Vali ha avvertito che molti di questi ecosistemi di streaming sono collegati a malware, truffe, spyware e operazioni di criminalità informatica. Il rapporto descrive la relazione tra streaming illegale e gioco offshore come un’economia sommersa in rapida espansione durante la pandemia.

I regolatori faticano a tenere il passo

Secondo GCI, l’ascesa dei prediction market, dei crypto casino e di altri prodotti di gioco “non riconosciuti” sta mettendo in luce le debolezze degli attuali sistemi di regolamentazione. Gli operatori autorizzati restano vincolati dalle leggi locali sul gioco e da una regolamentazione frammentata Stato per Stato, in particolare negli Stati Uniti.

Gli operatori offshore, invece, continuano a offrire piattaforme integrate che combinano scommesse sportive, giochi da casinò, poker, puntate in criptovalute e prodotti di prediction market in un unico ecosistema. Secondo Forbes, Vali ha affermato che i regolatori devono adottare strategie di monitoraggio e applicazione più ampie se vogliono recuperare il controllo su un panorama del gioco online in rapida evoluzione.

Il gioco illegale cresce in diverse regioni

La crescita globale del gioco non regolamentato sta diventando sempre più evidente anche nei principali mercati regolamentati. Dati recenti mostrano che il gioco illegale nel Regno Unito ha raggiunto quasi 17 miliardi di sterline (21,25 miliardi di dollari).
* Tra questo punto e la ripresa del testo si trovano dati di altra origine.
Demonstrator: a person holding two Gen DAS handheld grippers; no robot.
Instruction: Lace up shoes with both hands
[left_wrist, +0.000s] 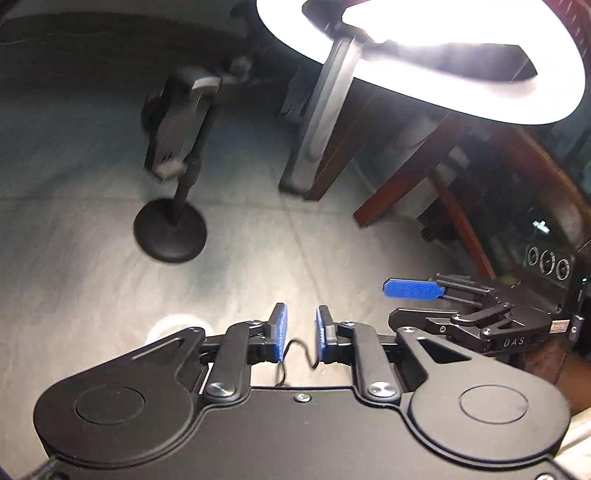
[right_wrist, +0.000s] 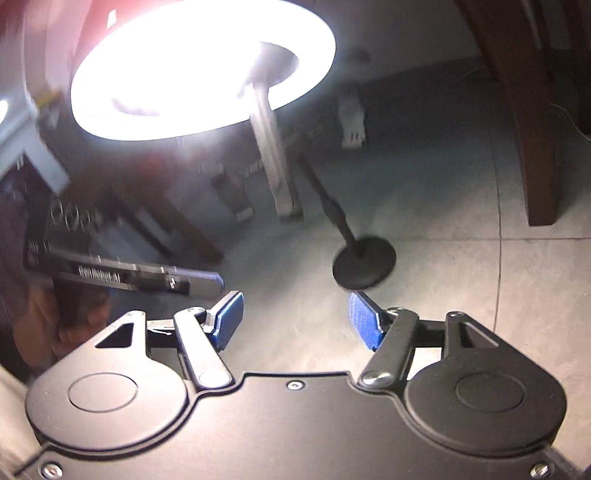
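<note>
The left tool (left_wrist: 299, 334) is seen from its own camera with its blue pads (left_wrist: 281, 332) set a narrow way apart, so it is partly open. A thin black cord (left_wrist: 295, 343) is looped loosely in the gap at 6 o'clock of the view and is not pressed by either pad. Whether it is a lace cannot be told. The shoe is shown in neither view, so its place cannot be told.

The right tool (left_wrist: 393, 302) is seen at 3 o'clock of the left wrist view, with its jaws spread wide. In its own view the right tool (right_wrist: 295, 319) is likewise wide open, with nothing between its pads. The left tool (right_wrist: 216, 284) is seen blurred at 9 o'clock of that view, and a blurred hand (right_wrist: 44, 321) is made out below it.

Both tools are pointed down at a grey tiled floor (left_wrist: 74, 258). A stand with a round black base (left_wrist: 170, 236) is set on the floor at 10 o'clock of the left wrist view. A lit ring light (left_wrist: 554, 96) is seen at 1 o'clock, and dark wooden legs (left_wrist: 406, 192) at 2 o'clock.
</note>
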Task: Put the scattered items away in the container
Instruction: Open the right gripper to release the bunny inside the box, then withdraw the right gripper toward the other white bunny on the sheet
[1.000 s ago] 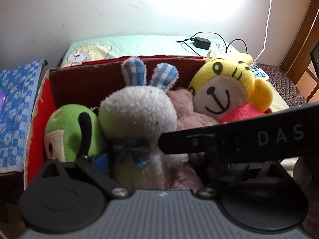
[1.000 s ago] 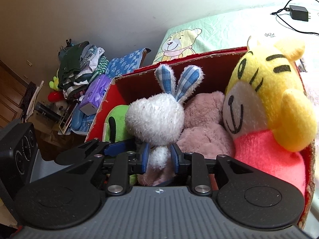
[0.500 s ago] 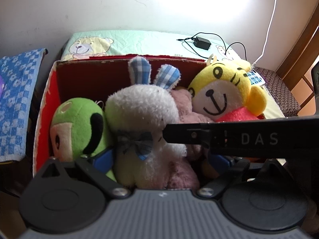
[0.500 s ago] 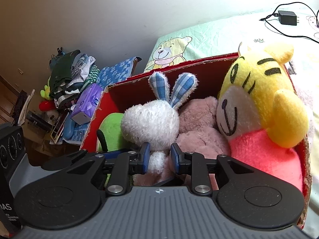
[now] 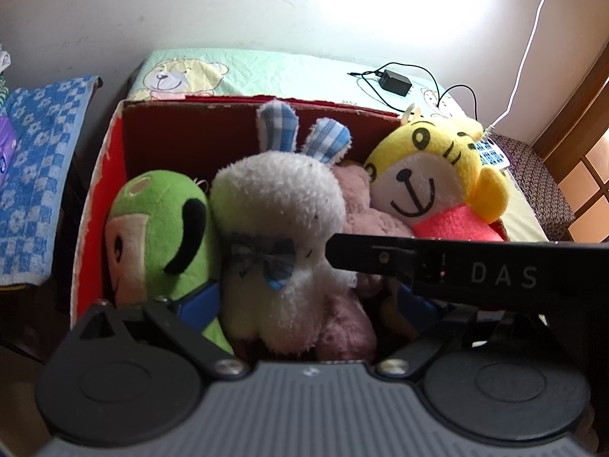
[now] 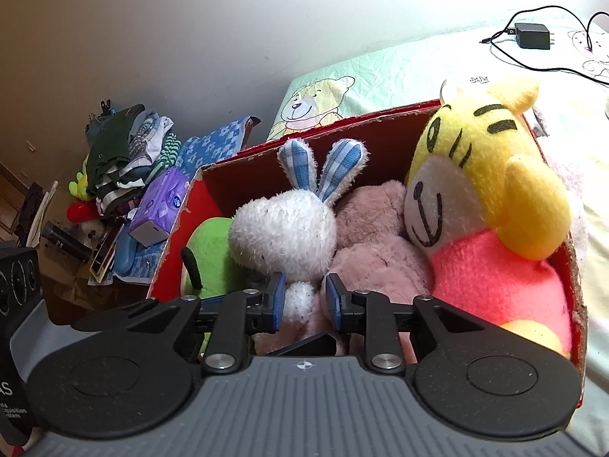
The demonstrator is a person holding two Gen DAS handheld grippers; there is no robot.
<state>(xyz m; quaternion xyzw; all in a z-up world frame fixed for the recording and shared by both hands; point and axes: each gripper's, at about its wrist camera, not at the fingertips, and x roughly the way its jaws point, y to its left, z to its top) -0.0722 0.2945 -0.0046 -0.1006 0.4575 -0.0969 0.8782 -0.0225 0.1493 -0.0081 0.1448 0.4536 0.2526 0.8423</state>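
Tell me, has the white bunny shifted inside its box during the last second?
No. In the right wrist view the white bunny's checked ears sit at the same spot against the red box's back wall as before.

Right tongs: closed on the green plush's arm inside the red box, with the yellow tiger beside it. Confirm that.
Not quite. The right wrist view shows the right tongs closed on the white rabbit plush, pinching its fluffy lower part, not the green plush. It does sit inside the red box, with the yellow tiger further right.
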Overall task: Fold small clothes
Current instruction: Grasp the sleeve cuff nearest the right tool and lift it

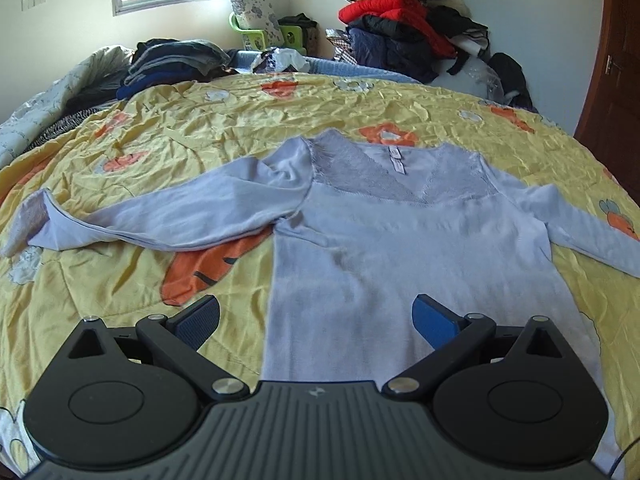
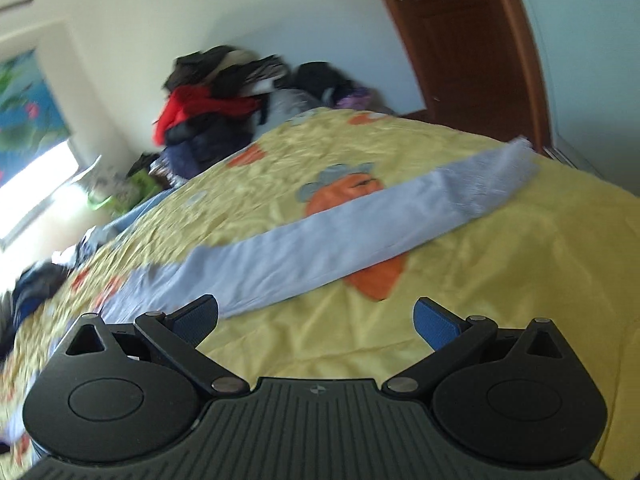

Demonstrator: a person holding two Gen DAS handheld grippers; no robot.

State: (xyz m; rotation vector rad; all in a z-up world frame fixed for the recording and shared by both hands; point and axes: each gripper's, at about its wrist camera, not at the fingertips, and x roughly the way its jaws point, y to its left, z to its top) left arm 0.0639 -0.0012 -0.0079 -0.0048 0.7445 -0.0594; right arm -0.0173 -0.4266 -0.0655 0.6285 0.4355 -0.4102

L’Italia affronta una sfida simile, nonostante uno dei regimi più severi d’Europa in materia di pubblicità del gioco. Un nuovo rapporto del Data Room Nexus Observatory ha stimato che il mercato italiano del gioco online illegale vale ora circa 20 miliardi di euro l’anno, alimentato soprattutto da smartphone, piattaforme social e siti di scommesse usa‑e‑getta.

Il mercato del gioco illegale domina il settore online europeo

In tutta Europa, il gioco non regolamentato è diventato una preoccupazione centrale per i regolatori. Lo studio “EU 27 Europe: Online Gambling 2024” realizzato da Yield Sec per l’European Casino Association (ECA – Associazione Europea dei Casinò) ha rilevato che gli operatori non autorizzati hanno conquistato il 71 per cento del mercato europeo del gioco online nel 2024. Il rapporto stima che gli operatori illegali abbiano generato 80,6 miliardi di euro di ricavi lordi, mentre gli operatori autorizzati si sono fermati a 33,6 miliardi. Complessivamente, il mercato europeo del gioco online ha totalizzato 114,3 miliardi di euro lo scorso anno.